> [ASSIGNMENT]: Work through the material below and count the lines holding the word "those"; give that count and nothing more.

> [DATASET SECTION]:
* * *

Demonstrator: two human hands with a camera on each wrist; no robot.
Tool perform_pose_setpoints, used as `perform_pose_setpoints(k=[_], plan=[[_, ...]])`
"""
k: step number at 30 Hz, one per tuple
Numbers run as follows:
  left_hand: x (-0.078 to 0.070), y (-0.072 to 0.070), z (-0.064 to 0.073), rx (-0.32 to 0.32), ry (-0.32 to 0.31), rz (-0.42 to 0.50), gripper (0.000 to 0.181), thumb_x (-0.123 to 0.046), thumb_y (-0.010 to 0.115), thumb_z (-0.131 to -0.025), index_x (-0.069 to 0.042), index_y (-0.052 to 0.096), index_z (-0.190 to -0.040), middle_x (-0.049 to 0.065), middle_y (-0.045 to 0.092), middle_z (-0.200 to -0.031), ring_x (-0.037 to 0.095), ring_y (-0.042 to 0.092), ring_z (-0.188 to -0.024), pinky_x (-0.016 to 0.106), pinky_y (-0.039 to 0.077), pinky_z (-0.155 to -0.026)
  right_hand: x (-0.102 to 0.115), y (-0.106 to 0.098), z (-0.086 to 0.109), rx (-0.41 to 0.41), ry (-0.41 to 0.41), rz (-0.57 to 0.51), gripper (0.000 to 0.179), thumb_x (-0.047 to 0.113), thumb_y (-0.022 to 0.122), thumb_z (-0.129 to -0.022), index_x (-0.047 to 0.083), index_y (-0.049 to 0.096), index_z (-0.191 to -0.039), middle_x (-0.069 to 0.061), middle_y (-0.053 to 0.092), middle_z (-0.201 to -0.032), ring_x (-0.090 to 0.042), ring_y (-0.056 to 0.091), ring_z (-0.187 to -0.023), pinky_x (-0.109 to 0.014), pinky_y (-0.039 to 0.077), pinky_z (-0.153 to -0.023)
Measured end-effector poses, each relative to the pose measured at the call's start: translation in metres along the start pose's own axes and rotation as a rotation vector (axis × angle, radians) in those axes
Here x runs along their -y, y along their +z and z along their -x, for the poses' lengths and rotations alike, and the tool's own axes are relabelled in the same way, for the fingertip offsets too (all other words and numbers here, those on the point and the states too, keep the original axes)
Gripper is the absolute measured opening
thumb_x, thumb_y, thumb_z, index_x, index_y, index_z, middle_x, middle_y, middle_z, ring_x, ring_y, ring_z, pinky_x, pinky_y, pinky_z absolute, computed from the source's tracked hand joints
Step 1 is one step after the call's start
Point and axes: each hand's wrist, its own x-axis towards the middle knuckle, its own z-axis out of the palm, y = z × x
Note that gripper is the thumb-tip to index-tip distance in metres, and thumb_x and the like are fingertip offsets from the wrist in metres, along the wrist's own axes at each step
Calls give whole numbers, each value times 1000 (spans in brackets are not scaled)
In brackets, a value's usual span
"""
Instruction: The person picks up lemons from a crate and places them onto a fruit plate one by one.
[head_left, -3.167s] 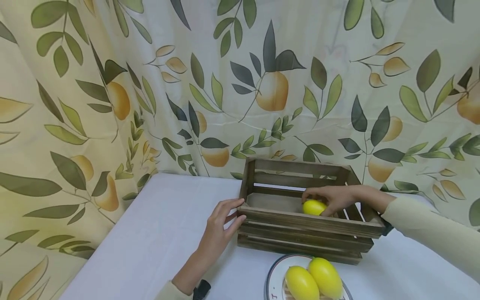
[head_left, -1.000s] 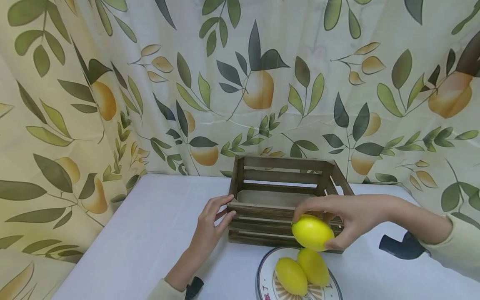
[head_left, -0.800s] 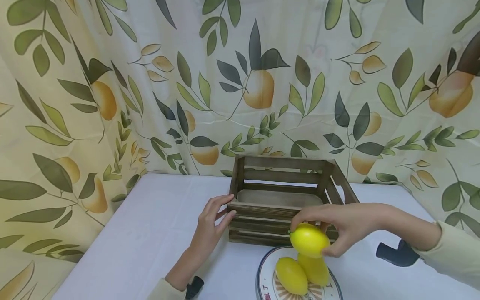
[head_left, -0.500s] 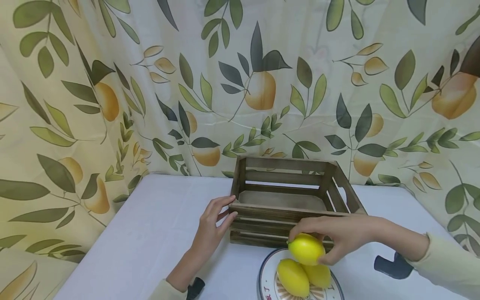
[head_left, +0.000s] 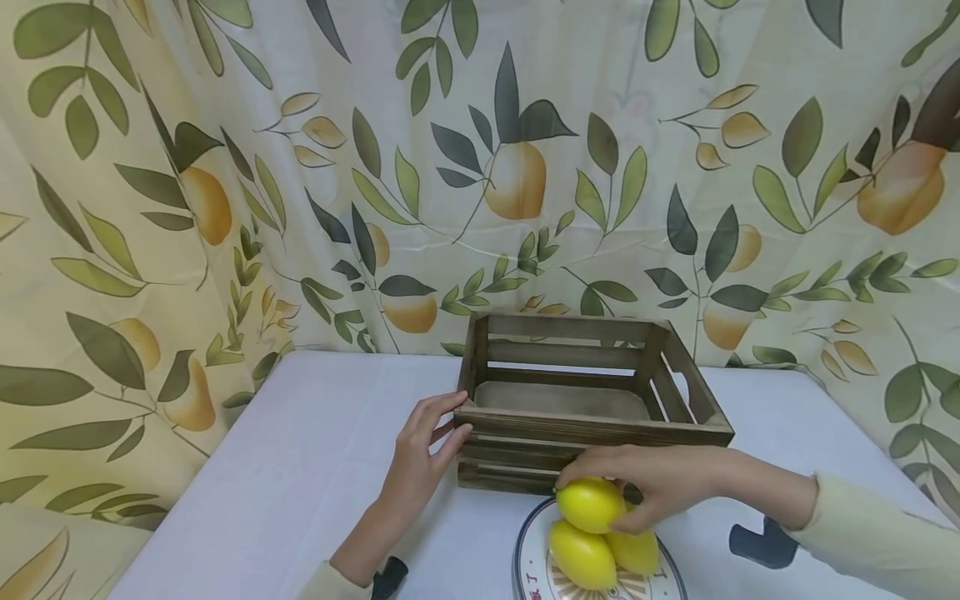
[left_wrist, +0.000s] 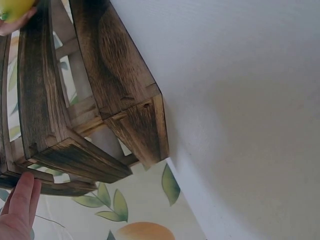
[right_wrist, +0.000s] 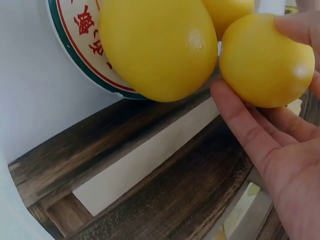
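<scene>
My right hand (head_left: 660, 485) holds a yellow lemon (head_left: 588, 505) between thumb and fingers, low over the plate and right at the two lemons there. In the right wrist view, fingers support the held lemon (right_wrist: 267, 62) beside a larger-looking lemon (right_wrist: 157, 45). The two plate lemons, a front one (head_left: 581, 557) and a partly hidden one (head_left: 636, 553), lie side by side. My left hand (head_left: 418, 446) grips the near left corner of a brown slatted wooden crate (head_left: 540, 427), thumb on its front and fingers at the rim. Inside, the crate's visible floor is bare.
A round plate (head_left: 527, 533) with a dark rim and red lettering sits before the crate on a white-covered table (head_left: 330, 417). Behind hangs a curtain (head_left: 300, 208) printed with leaves and fruit. Dark wrist devices show at both sleeves.
My right hand has brought the lemon out of the crate, over its front side, and down leftward to the lemons on the plate. My left hand has stayed on the crate's corner.
</scene>
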Motion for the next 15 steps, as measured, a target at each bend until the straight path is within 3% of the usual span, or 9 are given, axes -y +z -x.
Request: perform_pose_setpoints(k=[6, 15], plan=[[1, -1, 0, -2, -10, -4, 45, -4, 71, -88, -9, 59, -131, 7, 57, -126, 26, 58, -117, 32, 57, -90, 1, 4, -1, -23, 42, 5, 54, 24, 66, -93, 22, 45, -143, 0, 53, -136, -7, 52, -105, -23, 54, -81], [0, 0, 1, 8, -8, -9, 45, -3, 71, -88, -4, 58, -131, 8, 56, -126, 27, 58, -118, 30, 57, -90, -2, 9, 2, 14, 99, 5, 54, 27, 66, -93, 22, 46, -143, 1, 53, -137, -8, 52, -109, -24, 54, -85]])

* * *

> [TASK ANSWER]: 2